WELLINGTON, June 30, 2014 (AFP) - New Zealand said Monday it would push for a foreign envoy to be prosecuted in his home country after he escaped sex charges by invoking diplomatic immunity.
Neither the man's name nor his home nation can be published because of a court suppression order but officials in Wellington said they did not want the case "swept under the carpet".
"We're going to stay on the case, we're going to do everything that we possibly can to ensure that this person is held to account," Prime Minister John Key told reporters.
Police say the man, aged in his 30s, was arrested in the capital Wellington last month and charged with assault with intent to rape after he allegedly followed a 21-year-old woman home and attacked her.

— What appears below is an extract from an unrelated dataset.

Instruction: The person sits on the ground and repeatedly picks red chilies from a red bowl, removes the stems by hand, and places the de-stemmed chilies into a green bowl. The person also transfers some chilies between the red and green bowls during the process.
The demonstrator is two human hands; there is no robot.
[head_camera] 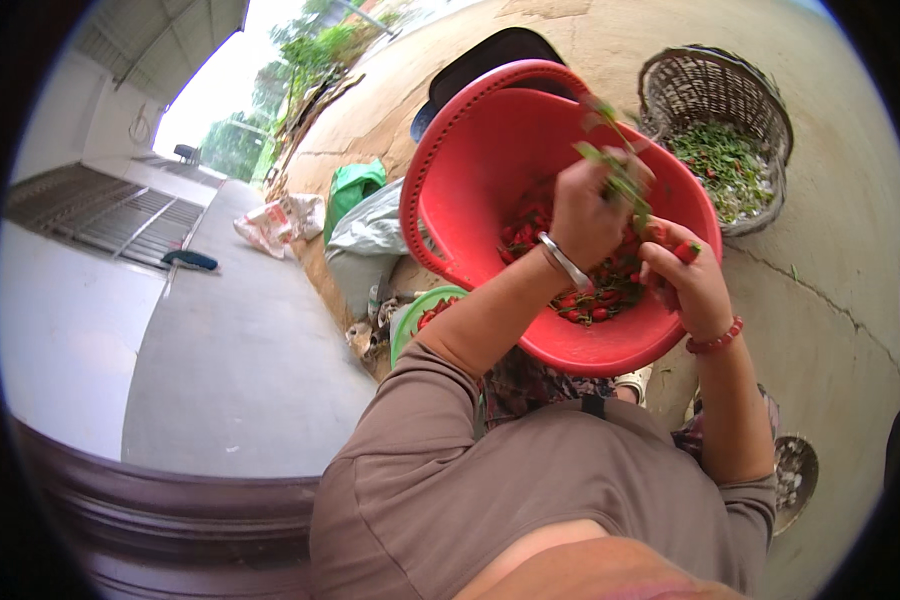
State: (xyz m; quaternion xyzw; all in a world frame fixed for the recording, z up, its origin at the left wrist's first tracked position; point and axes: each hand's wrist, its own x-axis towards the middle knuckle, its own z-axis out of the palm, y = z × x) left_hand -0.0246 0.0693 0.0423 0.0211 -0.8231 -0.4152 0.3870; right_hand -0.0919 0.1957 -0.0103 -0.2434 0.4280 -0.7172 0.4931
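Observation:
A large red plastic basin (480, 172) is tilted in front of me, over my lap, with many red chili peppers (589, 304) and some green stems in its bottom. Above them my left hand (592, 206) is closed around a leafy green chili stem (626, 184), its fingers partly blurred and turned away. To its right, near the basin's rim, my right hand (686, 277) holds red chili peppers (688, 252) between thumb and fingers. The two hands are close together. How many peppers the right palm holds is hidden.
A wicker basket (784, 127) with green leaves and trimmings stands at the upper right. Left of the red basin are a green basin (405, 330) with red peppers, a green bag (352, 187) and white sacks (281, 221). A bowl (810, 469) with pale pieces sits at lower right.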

He was also charged with burglary.
However, the prosecution had to be dropped when the diplomat's country refused to waive his right to immunity and whisked him home a day after he was charged.
Key said the country had given assurances that it was treating the case seriously and his government was closely monitoring developments to see if he was charged in his homeland, since no action could be taken in New Zealand.
"I don't know why they've taken that course of action but they have... it was the strong preference of the (New Zealand) government that the country would waive diplomatic immunity," he said.
"That's what we communicated to the relevant body here in New Zealand. The country chose not to do that and the person left the next day."
Under the Vienna Convention, diplomats cannot be arrested or detained in foreign countries.
Foreign Minister Murray McCully said diplomats still had an obligation to respect the law. He called in the alleged predator's head of mission to convey New Zealand's interest in how it responded to the "very serious crime".
"We have seen nothing to suggest the matter is being swept under the carpet," he said.
"The ministry is monitoring this investigation closely and will continue to watch developments and consider what further steps are required."